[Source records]
☆ ☆ ☆ ☆ ☆
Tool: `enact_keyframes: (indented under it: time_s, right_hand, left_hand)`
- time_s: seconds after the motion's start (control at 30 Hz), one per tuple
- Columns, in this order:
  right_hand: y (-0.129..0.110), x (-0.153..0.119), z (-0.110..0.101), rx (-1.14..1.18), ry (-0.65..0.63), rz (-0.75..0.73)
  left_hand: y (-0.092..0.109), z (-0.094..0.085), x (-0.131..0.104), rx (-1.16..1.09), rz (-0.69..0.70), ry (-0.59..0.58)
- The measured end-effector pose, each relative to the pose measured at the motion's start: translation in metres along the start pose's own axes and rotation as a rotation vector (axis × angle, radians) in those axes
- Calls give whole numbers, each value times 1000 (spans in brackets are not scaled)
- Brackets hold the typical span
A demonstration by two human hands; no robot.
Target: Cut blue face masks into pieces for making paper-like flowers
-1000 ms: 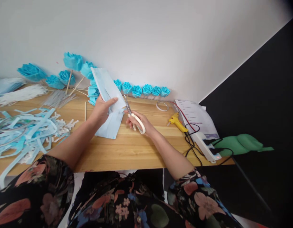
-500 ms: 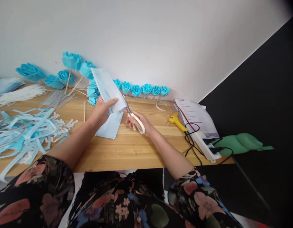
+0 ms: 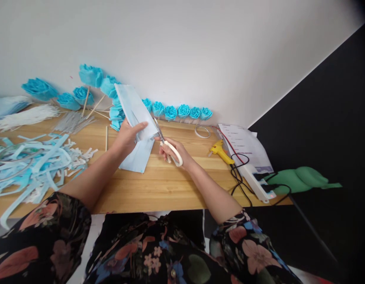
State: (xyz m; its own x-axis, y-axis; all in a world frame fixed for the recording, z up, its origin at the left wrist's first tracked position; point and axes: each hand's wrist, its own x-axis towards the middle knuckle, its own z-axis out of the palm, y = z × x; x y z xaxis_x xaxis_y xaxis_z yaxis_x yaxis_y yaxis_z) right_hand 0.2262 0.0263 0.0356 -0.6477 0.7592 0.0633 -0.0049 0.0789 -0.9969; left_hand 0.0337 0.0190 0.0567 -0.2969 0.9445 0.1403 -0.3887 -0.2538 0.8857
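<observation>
Pinched in my left hand (image 3: 129,136) is a pale blue folded sheet (image 3: 134,104), its upper part tilted up and leftward. A second pale blue piece (image 3: 137,156) lies below it over the table; whether the two are joined I cannot tell. My right hand (image 3: 175,152) grips white-handled scissors (image 3: 176,157), fingers in the loops. The blades point up and left, beside the sheet's right edge near my left thumb.
Blue flowers (image 3: 170,113) line the wall behind the wooden table (image 3: 167,193). Cut strips (image 3: 37,161) heap at the left. A yellow glue gun (image 3: 220,151), cables, papers (image 3: 244,144) and a power strip (image 3: 255,183) are at the right.
The whole view has shifted very slightly. Both hands keep their holds, and the scissors' handles sit marginally further right.
</observation>
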Motion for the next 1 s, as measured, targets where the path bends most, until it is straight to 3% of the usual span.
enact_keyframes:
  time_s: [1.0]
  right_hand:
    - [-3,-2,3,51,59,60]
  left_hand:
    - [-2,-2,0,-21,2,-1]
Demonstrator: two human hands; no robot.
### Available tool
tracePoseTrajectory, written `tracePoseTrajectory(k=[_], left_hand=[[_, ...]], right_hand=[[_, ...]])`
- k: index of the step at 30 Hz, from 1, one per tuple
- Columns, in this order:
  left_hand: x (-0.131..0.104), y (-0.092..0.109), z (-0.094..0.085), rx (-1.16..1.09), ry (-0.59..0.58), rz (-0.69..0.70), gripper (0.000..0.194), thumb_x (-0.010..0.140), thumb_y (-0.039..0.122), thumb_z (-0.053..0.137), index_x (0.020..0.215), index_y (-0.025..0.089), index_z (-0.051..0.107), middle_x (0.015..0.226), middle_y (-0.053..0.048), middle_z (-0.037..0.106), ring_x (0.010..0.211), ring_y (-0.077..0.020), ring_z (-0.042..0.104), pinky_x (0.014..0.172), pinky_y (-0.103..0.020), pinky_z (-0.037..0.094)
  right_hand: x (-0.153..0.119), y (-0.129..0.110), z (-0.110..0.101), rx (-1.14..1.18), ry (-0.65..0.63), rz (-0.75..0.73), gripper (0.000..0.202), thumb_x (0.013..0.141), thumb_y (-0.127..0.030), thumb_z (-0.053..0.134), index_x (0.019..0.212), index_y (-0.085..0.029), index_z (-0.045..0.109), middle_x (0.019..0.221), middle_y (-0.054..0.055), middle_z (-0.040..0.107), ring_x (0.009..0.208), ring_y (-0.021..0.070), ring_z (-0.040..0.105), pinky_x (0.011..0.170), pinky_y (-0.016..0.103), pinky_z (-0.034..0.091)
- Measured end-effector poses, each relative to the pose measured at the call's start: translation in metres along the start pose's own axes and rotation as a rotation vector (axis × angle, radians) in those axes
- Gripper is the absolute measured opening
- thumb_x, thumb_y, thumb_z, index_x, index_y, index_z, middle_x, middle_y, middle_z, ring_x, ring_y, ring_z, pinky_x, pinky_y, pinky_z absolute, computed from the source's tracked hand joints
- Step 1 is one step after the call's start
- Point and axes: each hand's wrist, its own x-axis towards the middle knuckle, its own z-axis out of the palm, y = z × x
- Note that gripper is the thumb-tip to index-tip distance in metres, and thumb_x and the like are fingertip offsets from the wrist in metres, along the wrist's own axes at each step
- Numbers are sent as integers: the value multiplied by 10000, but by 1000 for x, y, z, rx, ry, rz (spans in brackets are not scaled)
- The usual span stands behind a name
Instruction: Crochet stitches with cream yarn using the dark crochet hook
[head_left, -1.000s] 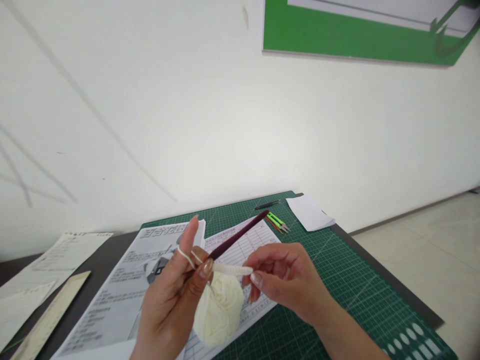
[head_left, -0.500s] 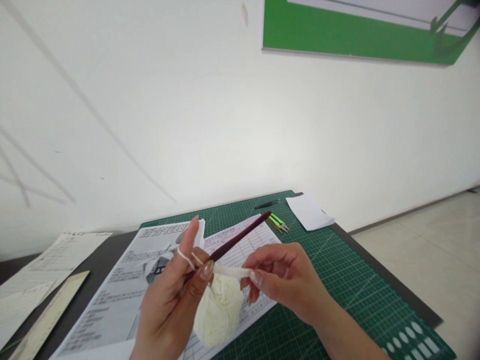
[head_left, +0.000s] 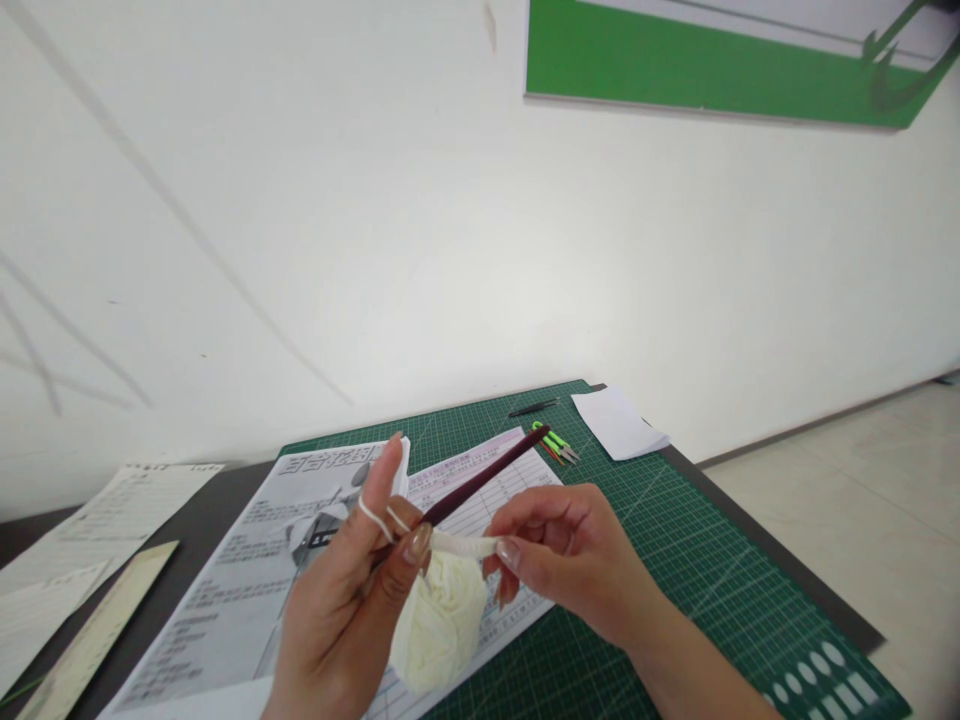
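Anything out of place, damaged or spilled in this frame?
One small thing: a brownish mark high on the white wall, left of the green-edged board; it could be a scuff or chipped paint, I can't tell which. Around the yarn ball and crochet hook, nothing looks spilled or damaged.

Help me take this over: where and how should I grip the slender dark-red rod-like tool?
Probably pinch the slender dark-red tool near its upper end, coming from the far right: that end slants up, bare, while the left hand covers its lower part.

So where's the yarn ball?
Low in the head view, just left of centre, the yarn ball lies on the lined sheet, partly behind the left hand.
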Motion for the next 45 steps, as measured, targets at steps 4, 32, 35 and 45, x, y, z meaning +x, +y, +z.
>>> tracePoseTrajectory(k=[4, 32, 35, 45], left_hand=[[-1, -1, -1, 21, -7, -3, 467, 781, 295, 688, 1221, 421, 598, 686, 57, 507, 600, -87, 450, 562, -167, 419], [0, 3, 4, -127, -67, -71, 483, 774, 249, 702, 1213, 425, 603, 642, 47, 495, 592, -88, 444, 555, -178, 400], [-1, 4, 5, -115, -48, -76, 481, 768, 243, 705, 1208, 416, 611, 657, 43, 508, 596, -90, 444, 559, -183, 406], [-2, 5, 6, -57, -6, -101, 490, 752, 264, 714, 1209, 408, 613, 698, 41, 532, 602, -99, 442, 566, -193, 412]], right_hand=[[0, 0, 0, -4, 3, 1, 116, 614, -182, 808, 657, -128, 714, 529, -8, 704, 431, 58, 617, 460, 158, 536], [1, -3, 2, -62, 4, 80, 193, 579, -229, 819, 646, -120, 675, 529, -16, 665, 398, 54, 568, 407, 161, 500], [1, -2, 2, -77, 4, 94, 201, 569, -236, 826, 643, -122, 678, 519, -21, 656, 380, 51, 551, 392, 162, 496], [1, -3, 3, -82, -1, 108, 233, 535, -231, 849, 631, -121, 669, 517, -28, 649, 378, 52, 553, 392, 165, 496]])
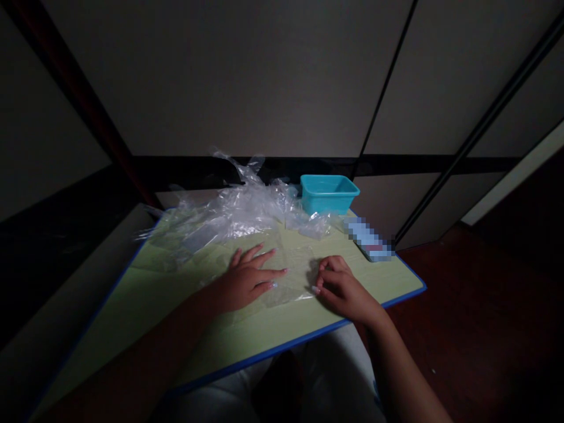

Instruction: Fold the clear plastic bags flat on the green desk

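Note:
My left hand [247, 279] lies flat, fingers spread, pressing on a clear plastic bag [294, 271] spread on the pale green table [247, 335]. My right hand [341, 288] is curled at the bag's right edge, its fingertips pinching the plastic there. Behind the hands a heap of crumpled clear plastic bags [229, 217] covers the far part of the table.
A turquoise plastic tub [328, 194] stands at the table's far right corner. A small blurred flat object [369, 241] lies near the right edge. The table has a blue rim [264, 352]; a dark wall panel rises behind it, dark floor to the right.

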The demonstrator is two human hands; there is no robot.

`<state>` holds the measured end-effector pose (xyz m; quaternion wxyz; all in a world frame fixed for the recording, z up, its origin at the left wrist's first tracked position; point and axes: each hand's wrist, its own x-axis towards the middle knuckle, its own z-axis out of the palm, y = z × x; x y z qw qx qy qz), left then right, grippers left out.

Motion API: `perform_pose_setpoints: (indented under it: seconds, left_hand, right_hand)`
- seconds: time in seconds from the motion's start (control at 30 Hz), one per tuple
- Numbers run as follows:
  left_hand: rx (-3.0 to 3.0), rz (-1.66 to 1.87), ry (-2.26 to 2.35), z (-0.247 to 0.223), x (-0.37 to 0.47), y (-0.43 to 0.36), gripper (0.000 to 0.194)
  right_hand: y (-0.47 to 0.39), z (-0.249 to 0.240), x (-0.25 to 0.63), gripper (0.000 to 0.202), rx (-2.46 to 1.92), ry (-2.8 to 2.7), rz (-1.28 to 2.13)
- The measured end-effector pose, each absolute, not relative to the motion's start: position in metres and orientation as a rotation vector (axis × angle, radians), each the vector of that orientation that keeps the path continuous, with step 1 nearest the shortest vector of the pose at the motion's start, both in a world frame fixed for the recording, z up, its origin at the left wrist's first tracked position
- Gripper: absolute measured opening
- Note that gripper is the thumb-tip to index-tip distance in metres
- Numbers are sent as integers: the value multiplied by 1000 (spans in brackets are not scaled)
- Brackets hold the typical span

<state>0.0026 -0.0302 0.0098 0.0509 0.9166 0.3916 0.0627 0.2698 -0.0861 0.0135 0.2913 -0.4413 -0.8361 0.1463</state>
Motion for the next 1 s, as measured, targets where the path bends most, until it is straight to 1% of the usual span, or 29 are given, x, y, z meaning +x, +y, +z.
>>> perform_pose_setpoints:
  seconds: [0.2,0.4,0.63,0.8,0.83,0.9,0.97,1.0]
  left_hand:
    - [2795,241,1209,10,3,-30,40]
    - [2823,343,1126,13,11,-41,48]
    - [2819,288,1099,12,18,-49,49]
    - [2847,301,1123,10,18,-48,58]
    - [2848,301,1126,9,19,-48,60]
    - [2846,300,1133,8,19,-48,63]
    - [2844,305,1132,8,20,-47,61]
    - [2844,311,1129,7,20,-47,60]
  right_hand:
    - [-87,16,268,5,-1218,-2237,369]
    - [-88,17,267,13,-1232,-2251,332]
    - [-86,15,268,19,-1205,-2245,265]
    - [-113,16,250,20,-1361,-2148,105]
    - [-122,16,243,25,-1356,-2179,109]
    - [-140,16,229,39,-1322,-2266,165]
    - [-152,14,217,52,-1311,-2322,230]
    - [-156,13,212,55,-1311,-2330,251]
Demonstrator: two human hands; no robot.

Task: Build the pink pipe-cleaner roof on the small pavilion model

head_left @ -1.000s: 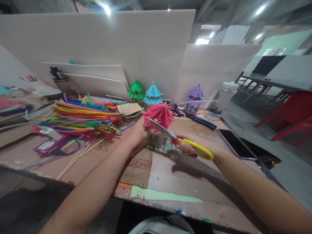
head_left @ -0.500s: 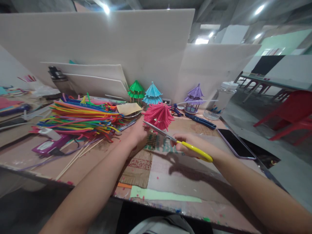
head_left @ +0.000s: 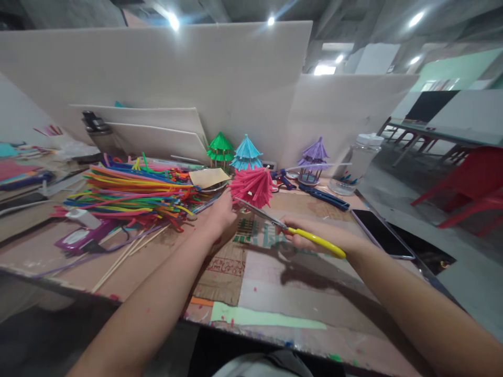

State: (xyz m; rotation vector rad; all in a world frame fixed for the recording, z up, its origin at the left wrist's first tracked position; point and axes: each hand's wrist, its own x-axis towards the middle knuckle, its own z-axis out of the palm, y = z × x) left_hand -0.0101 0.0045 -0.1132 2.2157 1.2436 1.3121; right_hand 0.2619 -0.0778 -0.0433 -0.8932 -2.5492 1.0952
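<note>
A red cone-shaped roof [head_left: 252, 186] made of pipe-cleaner strips is held above the table by my left hand [head_left: 225, 210], whose fingers close on its left edge. Yellow-handled scissors [head_left: 314, 241] are gripped in my right hand [head_left: 296, 235]. Their metal blades point left and reach the roof's lower edge, close to my left fingers. Behind the roof stand a green two-tiered pavilion [head_left: 220, 148] and a light blue one [head_left: 246, 152]. A purple pavilion [head_left: 314, 159] stands farther right.
Colourful pipe cleaners [head_left: 133, 188] lie in a large pile at the left, with a purple glue gun [head_left: 84, 235] and wooden sticks [head_left: 120, 259] before them. On the right are a phone [head_left: 382, 233], a dark blue cutter [head_left: 324, 197] and a clear jar [head_left: 356, 162].
The red roof has shifted slightly left and tilted in my left hand. The scissors stay in my right hand, their blades still at its lower edge.
</note>
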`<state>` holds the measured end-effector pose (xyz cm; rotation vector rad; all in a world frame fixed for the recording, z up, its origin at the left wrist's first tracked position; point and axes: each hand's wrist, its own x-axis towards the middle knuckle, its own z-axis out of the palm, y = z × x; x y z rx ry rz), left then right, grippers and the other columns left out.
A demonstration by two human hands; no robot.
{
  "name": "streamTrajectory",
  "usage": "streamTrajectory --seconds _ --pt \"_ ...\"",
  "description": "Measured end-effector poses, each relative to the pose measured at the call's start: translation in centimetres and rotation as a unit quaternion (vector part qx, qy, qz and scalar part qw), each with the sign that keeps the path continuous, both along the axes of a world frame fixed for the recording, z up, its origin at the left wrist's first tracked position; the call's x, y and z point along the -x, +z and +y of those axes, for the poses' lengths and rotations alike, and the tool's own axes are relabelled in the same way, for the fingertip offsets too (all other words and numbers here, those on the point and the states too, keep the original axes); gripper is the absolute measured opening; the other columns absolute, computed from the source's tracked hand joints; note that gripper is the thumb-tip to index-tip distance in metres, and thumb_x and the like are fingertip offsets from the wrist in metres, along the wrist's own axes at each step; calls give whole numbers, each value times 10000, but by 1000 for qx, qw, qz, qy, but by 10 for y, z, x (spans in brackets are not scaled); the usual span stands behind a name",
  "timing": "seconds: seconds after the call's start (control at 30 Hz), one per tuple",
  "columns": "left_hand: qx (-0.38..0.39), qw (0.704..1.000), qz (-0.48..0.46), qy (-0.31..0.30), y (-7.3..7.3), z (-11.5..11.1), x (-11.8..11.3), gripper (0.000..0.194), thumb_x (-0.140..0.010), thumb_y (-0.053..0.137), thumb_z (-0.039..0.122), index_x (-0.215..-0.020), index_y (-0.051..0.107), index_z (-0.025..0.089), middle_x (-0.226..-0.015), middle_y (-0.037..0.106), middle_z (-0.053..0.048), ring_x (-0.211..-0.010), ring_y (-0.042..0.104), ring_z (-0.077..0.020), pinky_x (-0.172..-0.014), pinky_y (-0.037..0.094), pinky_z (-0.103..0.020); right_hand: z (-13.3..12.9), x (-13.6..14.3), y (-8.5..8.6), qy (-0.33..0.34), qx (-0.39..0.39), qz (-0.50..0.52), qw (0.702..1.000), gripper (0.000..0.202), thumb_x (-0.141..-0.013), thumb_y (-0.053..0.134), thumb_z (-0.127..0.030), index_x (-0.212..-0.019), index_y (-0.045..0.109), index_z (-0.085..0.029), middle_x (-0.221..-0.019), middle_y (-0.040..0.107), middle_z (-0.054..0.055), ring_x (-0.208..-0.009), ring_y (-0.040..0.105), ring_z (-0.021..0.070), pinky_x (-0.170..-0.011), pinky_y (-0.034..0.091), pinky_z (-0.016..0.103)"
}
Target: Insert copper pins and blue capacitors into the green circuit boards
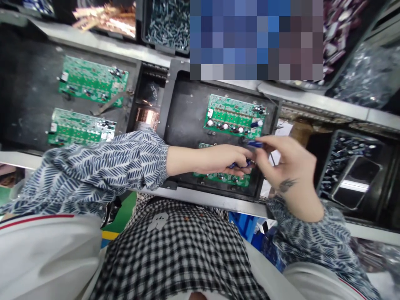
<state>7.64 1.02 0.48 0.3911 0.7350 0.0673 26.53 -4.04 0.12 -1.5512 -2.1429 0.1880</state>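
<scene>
My left hand (223,159) reaches across the lower green circuit board (206,179) and covers much of it. Its fingers are curled around small dark blue parts that look like capacitors (233,165). Close beside it, my right hand (286,160) pinches a blue cylindrical capacitor (254,143) between thumb and fingers, the fingertips of both hands nearly meeting. Just above lies the upper circuit board (233,114), which carries several round capacitors along its lower edge and a blue one lying at its right corner. Both boards sit in a black tray (184,108).
To the left, another black tray (28,100) holds two green boards, with a strap-like strip (109,102) across one. A bin of small parts (167,25) stands behind. At right is a box of capacitors (336,158) with a clear-looking frame (356,183) on top. Metal rails (215,204) edge the line.
</scene>
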Motion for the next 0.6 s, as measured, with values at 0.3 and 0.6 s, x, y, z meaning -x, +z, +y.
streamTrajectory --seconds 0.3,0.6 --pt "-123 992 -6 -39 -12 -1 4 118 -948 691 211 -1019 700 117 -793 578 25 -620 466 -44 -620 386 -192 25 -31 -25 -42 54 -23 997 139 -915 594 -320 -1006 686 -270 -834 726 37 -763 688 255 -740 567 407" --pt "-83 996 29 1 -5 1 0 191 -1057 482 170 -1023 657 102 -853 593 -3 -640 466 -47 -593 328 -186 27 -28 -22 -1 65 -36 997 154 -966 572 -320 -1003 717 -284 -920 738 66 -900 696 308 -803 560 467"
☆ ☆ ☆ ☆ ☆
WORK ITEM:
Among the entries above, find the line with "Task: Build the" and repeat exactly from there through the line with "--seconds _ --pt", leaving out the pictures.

TASK ANSWER:
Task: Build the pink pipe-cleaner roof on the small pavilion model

head_left @ -1.000s: 
head_left @ -0.500s: 
head_left @ +0.000s: 

State: (xyz m; rotation vector rad; all in a world frame fixed for the recording, z up, its origin at the left wrist's first tracked position; point and axes: each hand's wrist, its own x-axis towards the middle knuckle, its own z-axis out of the palm, y = z × x) left_hand -0.0101 0.0045 -0.1132 2.2157 1.2436 1.3121; right_hand 0.2619 -0.0778 -0.0433 -0.8932 -2.5492 1.0952
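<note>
A red cone-shaped roof [head_left: 252, 186] made of pipe-cleaner strips is held above the table by my left hand [head_left: 225, 210], whose fingers close on its left edge. Yellow-handled scissors [head_left: 314, 241] are gripped in my right hand [head_left: 296, 235]. Their metal blades point left and reach the roof's lower edge, close to my left fingers. Behind the roof stand a green two-tiered pavilion [head_left: 220, 148] and a light blue one [head_left: 246, 152]. A purple pavilion [head_left: 314, 159] stands farther right.
Colourful pipe cleaners [head_left: 133, 188] lie in a large pile at the left, with a purple glue gun [head_left: 84, 235] and wooden sticks [head_left: 120, 259] before them. On the right are a phone [head_left: 382, 233], a dark blue cutter [head_left: 324, 197] and a clear jar [head_left: 356, 162].
The red roof has shifted slightly left and tilted in my left hand. The scissors stay in my right hand, their blades still at its lower edge.
</note>
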`<state>` holds the measured end-effector pose (xyz cm; rotation vector rad; all in a world frame fixed for the recording, z up, its origin at the left wrist's first tracked position; point and axes: each hand's wrist, its own x-axis towards the middle knuckle, its own z-axis out of the palm, y = z × x; x y z rx ry rz), left then right, grippers and the other columns left out.
A demonstration by two human hands; no robot.
{
  "name": "streamTrajectory",
  "usage": "streamTrajectory --seconds _ --pt \"_ ...\"",

No additional output will be given.